Why Your Database Gets Slower as Your Table Gets Bigger

by Arif Ikhsanudin, Backend Developer

Growth doesn't slow everything equally

You're at a planning meeting. Engineering is debating whether to archive old data or add more database capacity. The question underneath is: why does the database slow down as tables grow, and which queries are affected?

The answer isn't "more rows = slower queries" uniformly. Some queries on large tables are just as fast as on small ones. Others degrade linearly. A few collapse exponentially. Understanding the difference tells you what to fix and where investment pays off.

What the storage engine is actually doing

Modern relational databases (PostgreSQL's heap storage, InnoDB in MySQL, SQL Server's B-tree pages) organize data in fixed-size pages, typically 8KB or 16KB. A table with 10 million rows might occupy 80,000 pages.

When you run a query, the database reads pages from disk (or buffer pool if cached). The number of pages read is the primary cost driver — not the number of rows directly.

Sequential scans read all pages. Cost scales linearly with table size. A table that is 10x bigger takes 10x longer to scan.

Index lookups read a logarithmic number of index pages plus the heap pages for matching rows. Cost scales very slowly with table size — a B-tree index over 10 million rows has depth ~log₁₆(10,000,000) ≈ 6, meaning at most 6 index page reads to find any row. This doesn't change much even at 100 million rows.

The implication: queries doing index lookups stay fast as tables grow. Queries doing full scans get proportionally slower.

Why indexes degrade with table growth (sometimes)
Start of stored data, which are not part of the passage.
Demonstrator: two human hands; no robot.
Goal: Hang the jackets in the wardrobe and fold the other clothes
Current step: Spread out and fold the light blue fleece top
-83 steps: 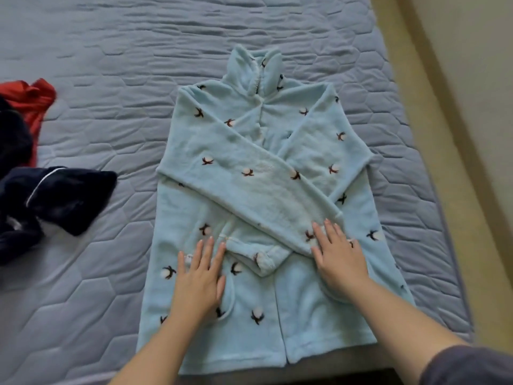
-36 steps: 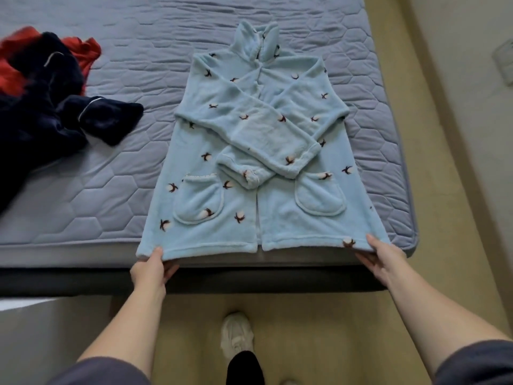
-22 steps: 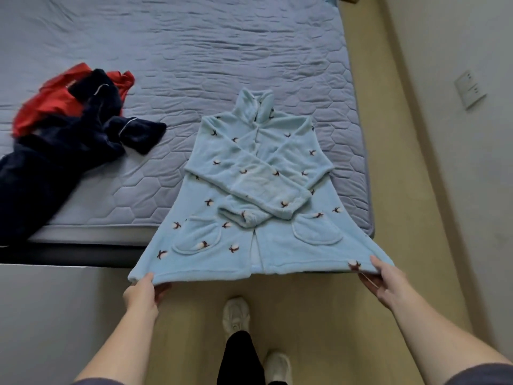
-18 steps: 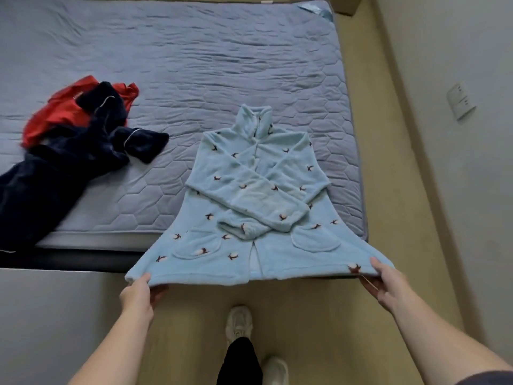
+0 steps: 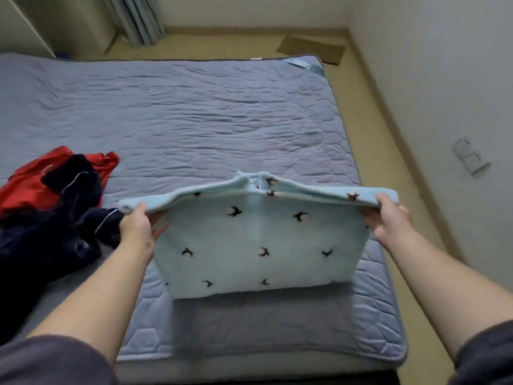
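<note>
Both bare forearms reach out over the near end of the bed (image 5: 194, 120). The left hand (image 5: 137, 229) pinches one corner of the pale blue fleece garment (image 5: 261, 245) between thumb and fingers. The right hand (image 5: 388, 220) pinches the opposite corner likewise. The held edge hangs above the bed, and a panel dotted with small dark sprigs slopes down to the bed's foot. On the bed's left side a red garment (image 5: 25, 184) bears white lettering too small to read, partly under dark navy clothes (image 5: 50, 240).
</note>
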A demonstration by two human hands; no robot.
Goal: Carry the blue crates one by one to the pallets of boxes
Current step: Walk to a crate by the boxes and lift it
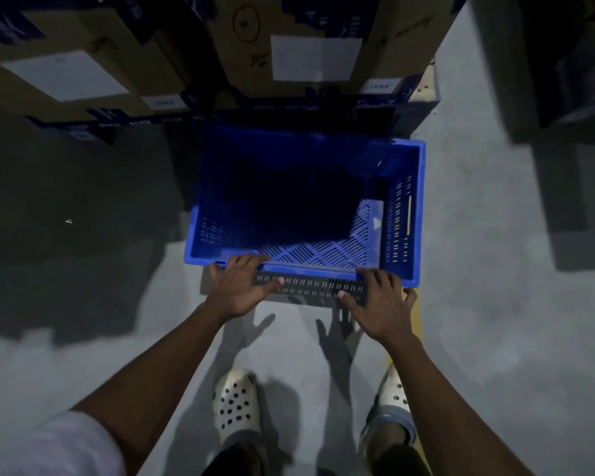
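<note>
An empty blue crate (415, 214) with slotted walls and floor stands low in front of me, its far end against the stacked cardboard boxes (306, 39) on a pallet (426, 84). My left hand (241, 286) lies on the left part of the near rim, fingers stretched over the edge and thumb along the outer wall. At the right part of the same rim, my right hand (382, 304) has its fingers spread, with the fingertips at the edge. Both hands cast spread-finger shadows on the floor below.
A second stack of boxes (66, 73) with white labels stands at the back left. Grey concrete floor runs left and right of the crate, with a yellow floor line (414, 321) by my right hand. My white perforated clogs (234, 403) stand just behind the crate.
</note>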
A healthy index keeps queries fast indefinitely. But two things cause index effectiveness to degrade:

1. Index bloat from updates and deletes

In PostgreSQL, updated rows create new versions (MVCC), and old versions accumulate until VACUUM reclaims them. A heavily updated table can have an index pointing to many dead row versions, bloating the index and causing extra page reads. Monitor index bloat with:

-- PostgreSQL: check index vs table size ratio
SELECT
  schemaname,
  tablename,
  indexname,
  pg_size_pretty(pg_relation_size(indexrelid)) AS index_size,
  pg_size_pretty(pg_relation_size(relid)) AS table_size
FROM pg_stat_user_indexes
ORDER BY pg_relation_size(indexrelid) DESC;

An index larger than the table it covers is a signal worth investigating.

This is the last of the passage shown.